Items listed in a dataset
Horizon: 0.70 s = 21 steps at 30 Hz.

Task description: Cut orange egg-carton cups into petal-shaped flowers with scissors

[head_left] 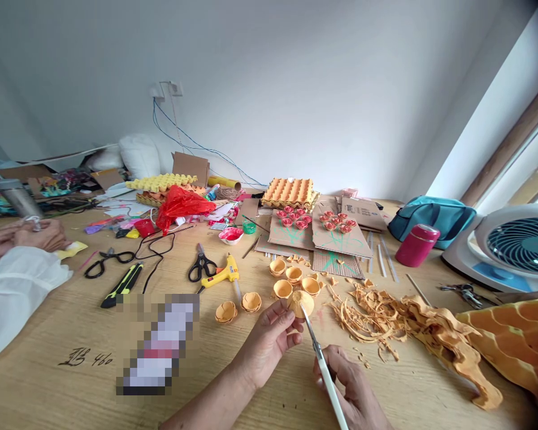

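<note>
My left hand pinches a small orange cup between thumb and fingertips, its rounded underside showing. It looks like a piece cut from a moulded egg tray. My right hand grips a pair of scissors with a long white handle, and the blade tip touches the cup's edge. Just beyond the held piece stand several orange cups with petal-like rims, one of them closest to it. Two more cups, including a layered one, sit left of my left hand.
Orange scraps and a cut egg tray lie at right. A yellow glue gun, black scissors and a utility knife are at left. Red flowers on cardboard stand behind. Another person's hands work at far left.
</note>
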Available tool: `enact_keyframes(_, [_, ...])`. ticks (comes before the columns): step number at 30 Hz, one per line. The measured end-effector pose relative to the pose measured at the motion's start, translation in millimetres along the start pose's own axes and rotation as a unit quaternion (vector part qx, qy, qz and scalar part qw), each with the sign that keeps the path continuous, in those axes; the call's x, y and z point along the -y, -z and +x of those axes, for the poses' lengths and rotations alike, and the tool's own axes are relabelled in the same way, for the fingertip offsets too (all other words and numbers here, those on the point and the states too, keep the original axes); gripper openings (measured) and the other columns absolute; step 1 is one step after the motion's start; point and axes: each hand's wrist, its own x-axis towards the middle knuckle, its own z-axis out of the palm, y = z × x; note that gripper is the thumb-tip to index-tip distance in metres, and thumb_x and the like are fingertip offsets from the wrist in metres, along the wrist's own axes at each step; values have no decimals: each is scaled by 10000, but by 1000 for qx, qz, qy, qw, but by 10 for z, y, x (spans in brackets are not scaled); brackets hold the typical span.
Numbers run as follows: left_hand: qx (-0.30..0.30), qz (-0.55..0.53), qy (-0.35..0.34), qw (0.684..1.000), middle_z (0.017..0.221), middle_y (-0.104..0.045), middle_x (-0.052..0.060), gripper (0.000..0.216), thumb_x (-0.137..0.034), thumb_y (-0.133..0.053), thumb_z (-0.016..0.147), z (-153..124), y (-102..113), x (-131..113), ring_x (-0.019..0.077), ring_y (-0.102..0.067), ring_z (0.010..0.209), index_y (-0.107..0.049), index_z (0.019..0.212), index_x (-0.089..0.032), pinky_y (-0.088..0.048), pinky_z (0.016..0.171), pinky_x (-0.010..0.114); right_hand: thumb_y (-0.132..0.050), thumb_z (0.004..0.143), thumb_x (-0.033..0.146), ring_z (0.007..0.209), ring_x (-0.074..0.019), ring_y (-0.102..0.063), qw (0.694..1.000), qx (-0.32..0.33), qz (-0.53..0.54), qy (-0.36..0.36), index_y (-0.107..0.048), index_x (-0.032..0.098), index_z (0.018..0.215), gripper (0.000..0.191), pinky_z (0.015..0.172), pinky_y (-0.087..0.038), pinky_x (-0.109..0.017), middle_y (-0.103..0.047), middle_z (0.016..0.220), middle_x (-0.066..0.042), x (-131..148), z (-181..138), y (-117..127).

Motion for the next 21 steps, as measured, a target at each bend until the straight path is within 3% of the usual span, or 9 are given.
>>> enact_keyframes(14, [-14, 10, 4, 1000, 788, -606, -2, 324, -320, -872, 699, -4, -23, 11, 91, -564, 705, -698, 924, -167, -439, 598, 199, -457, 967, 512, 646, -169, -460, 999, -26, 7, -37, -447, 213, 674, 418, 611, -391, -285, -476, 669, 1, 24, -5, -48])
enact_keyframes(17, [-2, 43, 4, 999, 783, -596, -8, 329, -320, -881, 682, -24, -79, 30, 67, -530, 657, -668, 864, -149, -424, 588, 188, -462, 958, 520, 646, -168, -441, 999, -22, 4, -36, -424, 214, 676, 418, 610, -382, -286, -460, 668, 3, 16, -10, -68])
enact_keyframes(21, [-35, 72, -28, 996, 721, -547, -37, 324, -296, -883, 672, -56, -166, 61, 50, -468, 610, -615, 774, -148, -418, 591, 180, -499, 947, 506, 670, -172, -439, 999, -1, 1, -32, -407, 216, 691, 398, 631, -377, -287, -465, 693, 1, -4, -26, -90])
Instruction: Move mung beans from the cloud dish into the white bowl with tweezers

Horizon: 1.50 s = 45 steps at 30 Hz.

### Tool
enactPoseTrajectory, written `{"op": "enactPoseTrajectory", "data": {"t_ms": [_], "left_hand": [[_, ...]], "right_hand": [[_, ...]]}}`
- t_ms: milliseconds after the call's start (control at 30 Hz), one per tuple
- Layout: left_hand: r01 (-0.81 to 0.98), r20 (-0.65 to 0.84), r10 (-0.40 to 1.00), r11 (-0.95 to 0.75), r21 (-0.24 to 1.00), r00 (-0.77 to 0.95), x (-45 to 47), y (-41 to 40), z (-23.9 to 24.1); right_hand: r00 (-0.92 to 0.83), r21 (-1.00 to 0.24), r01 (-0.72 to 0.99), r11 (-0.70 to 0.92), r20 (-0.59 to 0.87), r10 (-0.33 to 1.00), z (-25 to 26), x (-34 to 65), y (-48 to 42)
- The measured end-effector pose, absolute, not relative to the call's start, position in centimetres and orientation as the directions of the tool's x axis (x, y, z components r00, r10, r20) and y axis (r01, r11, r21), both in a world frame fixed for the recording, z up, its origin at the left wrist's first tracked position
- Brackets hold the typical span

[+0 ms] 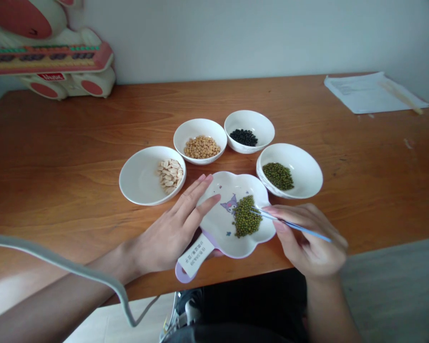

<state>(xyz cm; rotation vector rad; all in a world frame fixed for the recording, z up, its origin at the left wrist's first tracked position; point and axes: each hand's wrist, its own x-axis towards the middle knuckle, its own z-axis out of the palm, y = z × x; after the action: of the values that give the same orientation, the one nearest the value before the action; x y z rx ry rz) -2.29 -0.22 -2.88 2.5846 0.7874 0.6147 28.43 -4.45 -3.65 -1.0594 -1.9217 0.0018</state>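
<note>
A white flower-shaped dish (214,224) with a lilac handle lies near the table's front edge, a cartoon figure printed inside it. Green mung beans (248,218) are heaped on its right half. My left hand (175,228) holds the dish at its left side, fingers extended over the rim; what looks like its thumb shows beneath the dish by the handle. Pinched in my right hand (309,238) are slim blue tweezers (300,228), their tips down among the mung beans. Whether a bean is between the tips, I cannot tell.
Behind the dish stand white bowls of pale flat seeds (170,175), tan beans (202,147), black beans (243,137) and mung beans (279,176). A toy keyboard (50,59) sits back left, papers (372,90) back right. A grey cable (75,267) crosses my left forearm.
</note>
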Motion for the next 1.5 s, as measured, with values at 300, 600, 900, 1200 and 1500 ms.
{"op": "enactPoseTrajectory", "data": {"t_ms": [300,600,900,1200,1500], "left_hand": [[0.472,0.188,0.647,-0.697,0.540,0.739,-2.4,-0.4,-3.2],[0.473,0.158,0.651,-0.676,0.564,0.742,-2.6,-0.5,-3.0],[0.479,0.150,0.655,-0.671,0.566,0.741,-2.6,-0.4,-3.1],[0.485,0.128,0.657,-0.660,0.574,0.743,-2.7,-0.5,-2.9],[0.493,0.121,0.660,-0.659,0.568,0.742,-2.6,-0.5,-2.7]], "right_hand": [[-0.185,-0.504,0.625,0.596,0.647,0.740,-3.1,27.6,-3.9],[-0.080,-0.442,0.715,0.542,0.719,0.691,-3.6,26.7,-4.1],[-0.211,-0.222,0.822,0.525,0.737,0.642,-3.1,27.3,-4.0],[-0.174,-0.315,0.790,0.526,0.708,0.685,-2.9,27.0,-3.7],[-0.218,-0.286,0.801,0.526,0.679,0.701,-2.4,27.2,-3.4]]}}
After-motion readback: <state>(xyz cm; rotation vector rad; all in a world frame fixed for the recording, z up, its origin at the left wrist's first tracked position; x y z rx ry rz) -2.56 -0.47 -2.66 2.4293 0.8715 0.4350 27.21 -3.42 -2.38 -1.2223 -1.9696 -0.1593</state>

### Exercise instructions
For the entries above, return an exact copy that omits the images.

### Output for this task
Horizon: 0.70 s = 21 steps at 30 Hz.

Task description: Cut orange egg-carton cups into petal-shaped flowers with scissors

[head_left] 

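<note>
My left hand pinches a small orange cup between thumb and fingertips, its rounded underside showing. It looks like a piece cut from a moulded egg tray. My right hand grips a pair of scissors with a long white handle, and the blade tip touches the cup's edge. Just beyond the held piece stand several orange cups with petal-like rims, one of them closest to it. Two more cups, including a layered one, sit left of my left hand.
Orange scraps and a cut egg tray lie at right. A yellow glue gun, black scissors and a utility knife are at left. Red flowers on cardboard stand behind. Another person's hands work at far left.
</note>
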Available tool: `enact_keyframes(_, [_, ...])`. ticks (comes before the columns): step number at 30 Hz, one per line. The measured end-effector pose relative to the pose measured at the motion's start, translation in millimetres along the start pose's own axes and rotation as a unit quaternion (vector part qx, qy, qz and scalar part qw), each with the sign that keeps the path continuous, in those axes; the call's x, y and z point along the -y, -z and +x of those axes, for the poses' lengths and rotations alike, and the tool's own axes are relabelled in the same way, for the fingertip offsets too (all other words and numbers here, those on the point and the states too, keep the original axes); gripper openings (measured) and the other columns absolute; step 1 is one step after the motion's start; point and axes: each hand's wrist, its own x-axis towards the middle knuckle, its own z-axis out of the palm, y = z × x; note that gripper is the thumb-tip to index-tip distance in metres, and thumb_x and the like are fingertip offsets from the wrist in metres, along the wrist's own axes at each step; values have no decimals: each is scaled by 10000, but by 1000 for qx, qz, qy, qw, but by 10 for z, y, x (spans in brackets are not scaled); brackets hold the typical span.
Numbers run as follows: left_hand: qx (-0.30..0.30), qz (-0.55..0.53), qy (-0.35..0.34), qw (0.684..1.000), middle_z (0.017..0.221), middle_y (-0.104..0.045), middle_x (-0.052..0.060), gripper (0.000..0.216), thumb_x (-0.137..0.034), thumb_y (-0.133..0.053), thumb_z (-0.016..0.147), z (-153..124), y (-102..113), x (-131..113), ring_x (-0.019..0.077), ring_y (-0.102..0.067), ring_z (0.010..0.209), index_y (-0.107..0.049), index_z (0.019..0.212), index_x (-0.089..0.032), pinky_y (-0.088..0.048), pinky_z (0.016..0.171), pinky_x (-0.010..0.114); right_hand: thumb_y (-0.132..0.050), thumb_z (0.004..0.143), thumb_x (-0.033..0.146), ring_z (0.007..0.209), ring_x (-0.074..0.019), ring_y (-0.102..0.063), qw (0.694..1.000), qx (-0.32..0.33), qz (-0.53..0.54), qy (-0.36..0.36), index_y (-0.107..0.048), index_x (-0.032..0.098), index_z (0.018..0.215), gripper (0.000..0.191), pinky_z (0.015..0.172), pinky_y (-0.087..0.038), pinky_x (-0.109..0.017), middle_y (-0.103..0.047), middle_z (0.016..0.220), middle_x (-0.066..0.042), x (-131..148), z (-181..138), y (-117..127).

Motion for the next 21 steps, as measured, a target at each bend until the straight path is within 3% of the usual span, or 9 are given.
>>> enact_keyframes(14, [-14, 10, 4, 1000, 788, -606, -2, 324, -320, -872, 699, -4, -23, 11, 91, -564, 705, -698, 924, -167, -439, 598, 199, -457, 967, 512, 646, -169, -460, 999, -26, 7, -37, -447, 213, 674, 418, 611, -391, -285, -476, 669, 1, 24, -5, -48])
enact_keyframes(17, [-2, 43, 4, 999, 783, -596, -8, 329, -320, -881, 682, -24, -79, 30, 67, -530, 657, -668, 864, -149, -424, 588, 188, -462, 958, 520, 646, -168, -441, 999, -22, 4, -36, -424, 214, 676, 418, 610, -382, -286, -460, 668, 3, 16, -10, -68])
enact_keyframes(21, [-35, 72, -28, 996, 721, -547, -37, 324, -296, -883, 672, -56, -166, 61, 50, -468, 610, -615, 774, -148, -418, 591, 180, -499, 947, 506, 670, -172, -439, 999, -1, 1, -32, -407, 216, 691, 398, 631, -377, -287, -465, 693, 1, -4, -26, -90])
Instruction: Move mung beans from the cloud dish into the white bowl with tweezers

Horizon: 1.50 s = 45 steps at 30 Hz.

### Tool
enactPoseTrajectory, written `{"op": "enactPoseTrajectory", "data": {"t_ms": [_], "left_hand": [[_, ...]], "right_hand": [[_, ...]]}}`
- t_ms: milliseconds after the call's start (control at 30 Hz), one per tuple
- Layout: left_hand: r01 (-0.81 to 0.98), r20 (-0.65 to 0.84), r10 (-0.40 to 1.00), r11 (-0.95 to 0.75), r21 (-0.24 to 1.00), r00 (-0.77 to 0.95), x (-45 to 47), y (-41 to 40), z (-23.9 to 24.1); right_hand: r00 (-0.92 to 0.83), r21 (-1.00 to 0.24), r01 (-0.72 to 0.99), r11 (-0.70 to 0.92), r20 (-0.59 to 0.87), r10 (-0.33 to 1.00), z (-25 to 26), x (-34 to 65), y (-48 to 42)
- The measured end-effector pose, absolute, not relative to the call's start, position in centimetres and orientation as the directions of the tool's x axis (x, y, z components r00, r10, r20) and y axis (r01, r11, r21), both in a world frame fixed for the recording, z up, its origin at the left wrist's first tracked position
- Brackets hold the typical span

[+0 ms] 

<state>(xyz cm; rotation vector rad; all in a world frame fixed for the recording, z up, its origin at the left wrist's first tracked position; point and axes: each hand's wrist, its own x-axis towards the middle knuckle, its own z-axis out of the palm, y = z × x; after the action: of the values that give the same orientation, the one nearest the value before the action; x y z rx ry rz) -2.29 -0.22 -2.88 2.5846 0.7874 0.6147 28.43 -4.45 -3.65 -1.0594 -1.9217 0.0018</state>
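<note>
A white flower-shaped dish (214,224) with a lilac handle lies near the table's front edge, a cartoon figure printed inside it. Green mung beans (248,218) are heaped on its right half. My left hand (175,228) holds the dish at its left side, fingers extended over the rim; what looks like its thumb shows beneath the dish by the handle. Pinched in my right hand (309,238) are slim blue tweezers (300,228), their tips down among the mung beans. Whether a bean is between the tips, I cannot tell.
Behind the dish stand white bowls of pale flat seeds (170,175), tan beans (202,147), black beans (243,137) and mung beans (279,176). A toy keyboard (50,59) sits back left, papers (372,90) back right. A grey cable (75,267) crosses my left forearm.
</note>
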Motion for the next 1.5 s, as measured, with values at 300, 600, 900, 1200 and 1500 ms.
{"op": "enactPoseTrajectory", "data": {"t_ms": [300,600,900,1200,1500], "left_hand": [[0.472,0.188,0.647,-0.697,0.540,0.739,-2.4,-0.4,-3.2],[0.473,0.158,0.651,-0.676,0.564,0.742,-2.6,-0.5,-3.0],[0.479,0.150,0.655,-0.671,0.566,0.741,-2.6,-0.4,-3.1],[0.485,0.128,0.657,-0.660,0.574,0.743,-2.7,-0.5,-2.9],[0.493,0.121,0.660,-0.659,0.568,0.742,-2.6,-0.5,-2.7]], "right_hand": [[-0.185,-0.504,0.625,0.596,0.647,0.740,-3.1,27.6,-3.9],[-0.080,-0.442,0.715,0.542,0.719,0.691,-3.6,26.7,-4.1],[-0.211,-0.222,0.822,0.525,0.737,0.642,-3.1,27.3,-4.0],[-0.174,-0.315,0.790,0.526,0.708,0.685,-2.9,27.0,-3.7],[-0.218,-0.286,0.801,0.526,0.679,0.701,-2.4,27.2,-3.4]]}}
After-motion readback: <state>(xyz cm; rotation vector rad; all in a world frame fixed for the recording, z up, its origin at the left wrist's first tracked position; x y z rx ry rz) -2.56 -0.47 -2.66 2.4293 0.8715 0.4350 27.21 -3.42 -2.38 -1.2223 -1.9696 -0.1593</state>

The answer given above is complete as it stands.